● **Aim of the task**
Transcribe the listing word for word.

● **Data records**
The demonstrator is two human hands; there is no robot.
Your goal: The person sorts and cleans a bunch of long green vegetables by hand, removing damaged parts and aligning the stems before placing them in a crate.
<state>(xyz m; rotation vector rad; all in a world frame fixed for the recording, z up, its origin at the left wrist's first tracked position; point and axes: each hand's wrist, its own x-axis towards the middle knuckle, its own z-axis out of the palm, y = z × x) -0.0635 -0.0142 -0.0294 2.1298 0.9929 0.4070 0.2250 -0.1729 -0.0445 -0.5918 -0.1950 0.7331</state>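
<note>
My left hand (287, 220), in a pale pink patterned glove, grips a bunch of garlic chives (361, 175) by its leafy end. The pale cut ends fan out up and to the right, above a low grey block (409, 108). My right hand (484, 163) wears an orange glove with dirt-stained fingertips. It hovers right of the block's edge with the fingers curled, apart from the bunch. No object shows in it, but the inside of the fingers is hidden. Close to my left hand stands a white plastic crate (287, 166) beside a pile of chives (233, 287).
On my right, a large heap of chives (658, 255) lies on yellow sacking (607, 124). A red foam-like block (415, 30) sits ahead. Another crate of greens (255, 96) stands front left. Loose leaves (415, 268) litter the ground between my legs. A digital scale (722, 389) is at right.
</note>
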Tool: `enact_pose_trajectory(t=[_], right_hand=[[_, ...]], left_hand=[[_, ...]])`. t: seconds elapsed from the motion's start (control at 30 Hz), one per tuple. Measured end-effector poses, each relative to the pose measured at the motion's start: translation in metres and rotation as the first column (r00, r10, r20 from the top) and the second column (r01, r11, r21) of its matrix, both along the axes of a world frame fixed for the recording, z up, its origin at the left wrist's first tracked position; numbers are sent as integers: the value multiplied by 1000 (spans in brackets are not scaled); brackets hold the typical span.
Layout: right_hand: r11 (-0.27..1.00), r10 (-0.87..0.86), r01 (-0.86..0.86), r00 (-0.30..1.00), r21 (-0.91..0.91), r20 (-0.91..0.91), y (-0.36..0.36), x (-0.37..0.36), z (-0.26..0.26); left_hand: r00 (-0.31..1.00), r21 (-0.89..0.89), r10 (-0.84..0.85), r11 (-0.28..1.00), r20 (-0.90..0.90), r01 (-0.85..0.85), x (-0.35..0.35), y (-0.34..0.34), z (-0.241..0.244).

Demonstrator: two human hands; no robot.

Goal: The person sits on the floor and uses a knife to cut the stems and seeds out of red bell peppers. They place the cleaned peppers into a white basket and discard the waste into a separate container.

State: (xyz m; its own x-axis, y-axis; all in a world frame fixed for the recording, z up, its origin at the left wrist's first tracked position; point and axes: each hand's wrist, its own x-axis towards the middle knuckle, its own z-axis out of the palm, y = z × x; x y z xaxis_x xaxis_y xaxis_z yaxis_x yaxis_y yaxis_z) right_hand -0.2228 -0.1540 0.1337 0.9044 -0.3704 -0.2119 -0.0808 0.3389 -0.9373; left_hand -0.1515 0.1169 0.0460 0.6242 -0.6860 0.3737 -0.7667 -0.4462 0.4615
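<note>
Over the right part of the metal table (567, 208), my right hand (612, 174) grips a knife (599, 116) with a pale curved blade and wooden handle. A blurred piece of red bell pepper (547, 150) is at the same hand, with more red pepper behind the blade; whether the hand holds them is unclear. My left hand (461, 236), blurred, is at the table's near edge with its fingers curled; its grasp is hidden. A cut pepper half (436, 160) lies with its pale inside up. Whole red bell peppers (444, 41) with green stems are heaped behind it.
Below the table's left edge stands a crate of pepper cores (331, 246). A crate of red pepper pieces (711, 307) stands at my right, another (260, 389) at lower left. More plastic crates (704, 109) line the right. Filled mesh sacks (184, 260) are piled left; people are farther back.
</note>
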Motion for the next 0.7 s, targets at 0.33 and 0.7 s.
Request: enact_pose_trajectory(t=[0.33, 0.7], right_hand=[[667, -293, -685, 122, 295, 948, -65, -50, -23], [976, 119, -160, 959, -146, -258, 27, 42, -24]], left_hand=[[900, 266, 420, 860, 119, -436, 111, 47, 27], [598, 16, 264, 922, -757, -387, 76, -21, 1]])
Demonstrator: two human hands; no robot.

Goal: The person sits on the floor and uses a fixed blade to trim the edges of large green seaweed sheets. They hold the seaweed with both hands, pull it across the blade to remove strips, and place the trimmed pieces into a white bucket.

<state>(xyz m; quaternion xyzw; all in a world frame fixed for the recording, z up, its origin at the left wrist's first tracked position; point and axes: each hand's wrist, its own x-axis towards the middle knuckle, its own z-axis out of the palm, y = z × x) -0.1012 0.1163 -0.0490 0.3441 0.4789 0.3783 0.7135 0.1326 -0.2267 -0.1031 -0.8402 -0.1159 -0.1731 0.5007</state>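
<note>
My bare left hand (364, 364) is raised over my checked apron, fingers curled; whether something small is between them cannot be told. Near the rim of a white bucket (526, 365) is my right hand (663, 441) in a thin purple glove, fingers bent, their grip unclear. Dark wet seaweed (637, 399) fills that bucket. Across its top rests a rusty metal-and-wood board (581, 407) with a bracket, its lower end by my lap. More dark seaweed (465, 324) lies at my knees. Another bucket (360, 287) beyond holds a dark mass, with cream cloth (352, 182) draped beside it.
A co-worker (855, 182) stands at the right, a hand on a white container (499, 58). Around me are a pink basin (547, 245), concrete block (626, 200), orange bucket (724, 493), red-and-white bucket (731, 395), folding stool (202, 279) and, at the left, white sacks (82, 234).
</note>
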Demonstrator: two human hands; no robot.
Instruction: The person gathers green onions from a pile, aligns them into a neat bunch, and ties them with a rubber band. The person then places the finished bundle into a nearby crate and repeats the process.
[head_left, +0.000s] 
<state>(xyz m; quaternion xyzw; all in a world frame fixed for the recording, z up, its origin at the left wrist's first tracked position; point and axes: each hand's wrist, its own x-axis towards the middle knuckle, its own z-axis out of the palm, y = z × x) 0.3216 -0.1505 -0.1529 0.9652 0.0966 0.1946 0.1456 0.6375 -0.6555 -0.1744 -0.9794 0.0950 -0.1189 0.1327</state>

● **The completed task**
The demonstrator is two human hands; there is no robot.
Your goal: The person sorts and cleans a bunch of long green vegetables by hand, removing damaged parts and aligning the stems before placing them in a crate.
<state>(xyz m; rotation vector rad; all in a world frame fixed for the recording, z up, its origin at the left wrist's first tracked position; point and axes: each hand's wrist, its own x-axis towards the middle knuckle, its own z-axis out of the palm, y = z × x) -0.0635 -0.0142 -0.0294 2.1298 0.9929 0.4070 0.2250 -0.1729 -0.0445 -0.5918 -0.1950 0.7331</state>
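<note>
My left hand (287, 220), in a pale pink patterned glove, grips a bunch of garlic chives (361, 175) by its leafy end. The pale cut ends fan out up and to the right, above a low grey block (409, 108). My right hand (484, 163) wears an orange glove with dirt-stained fingertips. It hovers right of the block's edge with the fingers curled, apart from the bunch. No object shows in it, but the inside of the fingers is hidden. Close to my left hand stands a white plastic crate (287, 166) beside a pile of chives (233, 287).
On my right, a large heap of chives (658, 255) lies on yellow sacking (607, 124). A red foam-like block (415, 30) sits ahead. Another crate of greens (255, 96) stands front left. Loose leaves (415, 268) litter the ground between my legs. A digital scale (722, 389) is at right.
</note>
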Tool: `enact_pose_trajectory(t=[_], right_hand=[[_, ...]], left_hand=[[_, ...]])`. t: seconds elapsed from the motion's start (control at 30 Hz), one per tuple. Measured end-effector poses, each relative to the pose measured at the motion's start: translation in metres and rotation as the first column (r00, r10, r20 from the top) and the second column (r01, r11, r21) of its matrix, both along the axes of a world frame fixed for the recording, z up, its origin at the left wrist's first tracked position; numbers are sent as integers: the value multiplied by 1000 (spans in brackets are not scaled); brackets hold the typical span.
Layout: right_hand: r11 (-0.27..1.00), r10 (-0.87..0.86), r01 (-0.86..0.86), r00 (-0.30..1.00), r21 (-0.91..0.91), r20 (-0.91..0.91), y (-0.36..0.36), x (-0.37..0.36), z (-0.26..0.26); left_hand: r00 (-0.31..1.00), r21 (-0.89..0.89), r10 (-0.84..0.85), r11 (-0.28..1.00), r20 (-0.90..0.90), r01 (-0.85..0.85), x (-0.35..0.35), y (-0.34..0.34), z (-0.241..0.244).

Demonstrator: two human hands; no robot.

Goal: The person sits on the floor and uses a knife to cut the stems and seeds out of red bell peppers. They place the cleaned peppers into a white basket and discard the waste into a separate container.

State: (xyz m; its own x-axis, y-axis; all in a world frame fixed for the recording, z up, its origin at the left wrist's first tracked position; point and axes: each hand's wrist, its own x-axis towards the middle knuckle, its own z-axis out of the palm, y = z × x; x y z xaxis_x xaxis_y xaxis_z yaxis_x yaxis_y yaxis_z) right_hand -0.2228 -0.1540 0.1337 0.9044 -0.3704 -0.2119 -0.0808 0.3389 -0.9373; left_hand -0.1515 0.1169 0.0460 0.6242 -0.6860 0.3737 -0.7667 -0.4462 0.4615
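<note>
Over the right part of the metal table (567, 208), my right hand (612, 174) grips a knife (599, 116) with a pale curved blade and wooden handle. A blurred piece of red bell pepper (547, 150) is at the same hand, with more red pepper behind the blade; whether the hand holds them is unclear. My left hand (461, 236), blurred, is at the table's near edge with its fingers curled; its grasp is hidden. A cut pepper half (436, 160) lies with its pale inside up. Whole red bell peppers (444, 41) with green stems are heaped behind it.
Below the table's left edge stands a crate of pepper cores (331, 246). A crate of red pepper pieces (711, 307) stands at my right, another (260, 389) at lower left. More plastic crates (704, 109) line the right. Filled mesh sacks (184, 260) are piled left; people are farther back.
</note>
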Motion for the next 0.7 s, targets at 0.33 and 0.7 s.
Request: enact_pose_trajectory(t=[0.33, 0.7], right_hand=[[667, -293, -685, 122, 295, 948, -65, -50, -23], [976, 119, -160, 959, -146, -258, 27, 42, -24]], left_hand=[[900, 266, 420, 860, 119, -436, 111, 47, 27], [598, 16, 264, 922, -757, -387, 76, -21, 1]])
Demonstrator: two human hands; no robot.

Goal: The person sits on the floor and uses a fixed blade to trim the edges of large green seaweed sheets. They hold the seaweed with both hands, pull it across the blade to remove strips, and place the trimmed pieces into a white bucket.

<state>(xyz m; quaternion xyzw; all in a world frame fixed for the recording, z up, its origin at the left wrist's first tracked position; point and axes: each hand's wrist, its own x-axis towards the middle knuckle, its own z-axis out of the palm, y = z × x) -0.1012 0.1163 -0.0490 0.3441 0.4789 0.3783 0.7135 0.1326 -0.2267 -0.1031 -0.8402 -0.1159 -0.1731 0.5007</state>
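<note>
My bare left hand (364, 364) is raised over my checked apron, fingers curled; whether something small is between them cannot be told. Near the rim of a white bucket (526, 365) is my right hand (663, 441) in a thin purple glove, fingers bent, their grip unclear. Dark wet seaweed (637, 399) fills that bucket. Across its top rests a rusty metal-and-wood board (581, 407) with a bracket, its lower end by my lap. More dark seaweed (465, 324) lies at my knees. Another bucket (360, 287) beyond holds a dark mass, with cream cloth (352, 182) draped beside it.
A co-worker (855, 182) stands at the right, a hand on a white container (499, 58). Around me are a pink basin (547, 245), concrete block (626, 200), orange bucket (724, 493), red-and-white bucket (731, 395), folding stool (202, 279) and, at the left, white sacks (82, 234).
</note>
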Demonstrator: two human hands; no robot.
Instruction: The person gathers green onions from a pile, aligns them into a neat bunch, and ties them with a rubber band. The person then places the finished bundle into a nearby crate and repeats the process.
[head_left, +0.000s] 
<state>(xyz m; quaternion xyzw; all in a world frame fixed for the recording, z up, its origin at the left wrist's first tracked position; point and axes: each hand's wrist, its own x-axis towards the middle knuckle, its own z-axis out of the palm, y = z × x) 0.3216 -0.1505 -0.1529 0.9652 0.0966 0.1946 0.1456 0.6375 -0.6555 -0.1744 -0.9794 0.0950 -0.1189 0.1327</state>

No more output will be produced for this exercise.